Disgustingly Optimistic 2020 Resolution
“At school, new ideas are thrust at you every day. Out in the world, you'll have to find your inner motivation to seek for new ideas on your own.” - Calvin
Self motivation is not an inherently difficult concept - in order to achieve your desired level of success in adulthood, it's expected that the rewards you reap will be directly proportional to the amount of consistent effort you're willing to put in.
Consistency is the killer.
When I was younger, there was a constant source of motivation for academics, music and friendships. In fact motivation is the wrong word - it can more accurately be described as pressure. There was always an exam, a performance, a social event you just HAD to be part of/perform well in, right around the corner. Desire was obsolete - whether it was welcomed or not, someone was always there trying to shove the next big thing down your throat.
So the change from school to university is unforgiving in nature - not only do you become solely responsible for your future successes, you have to create the opportunities for success themselves. It is terrifying, suffocating and comes without instruction. There is a fear of failure which metastasises into what can only be described as laziness - because hey, if I don't even try, it's less embarrassing when it eventually all goes to shit.

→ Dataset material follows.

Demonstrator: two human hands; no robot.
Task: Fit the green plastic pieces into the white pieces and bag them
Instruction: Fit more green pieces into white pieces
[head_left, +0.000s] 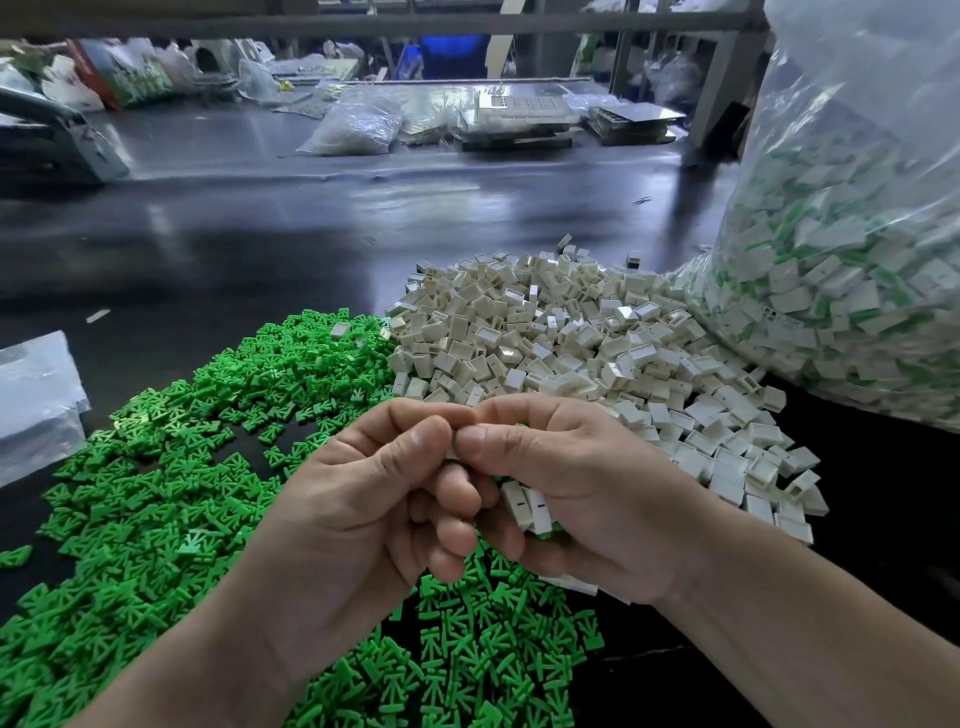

My biggest fear in life has always been FOMO. But not because I fear missing out on other people's activities - I fear that I will miss out on my own. That I will give up on my dream of travelling, or succeeding academically along with a whole other kitchen sink of items, purely because I cannot function without external catalysts.
So my goal in 202o is to self (medicate) motivate. I can't keep expecting opportunities to fall into my lap, or for other people to push me towards my goals.
If I want them bad enough, I'll just have to get them myself.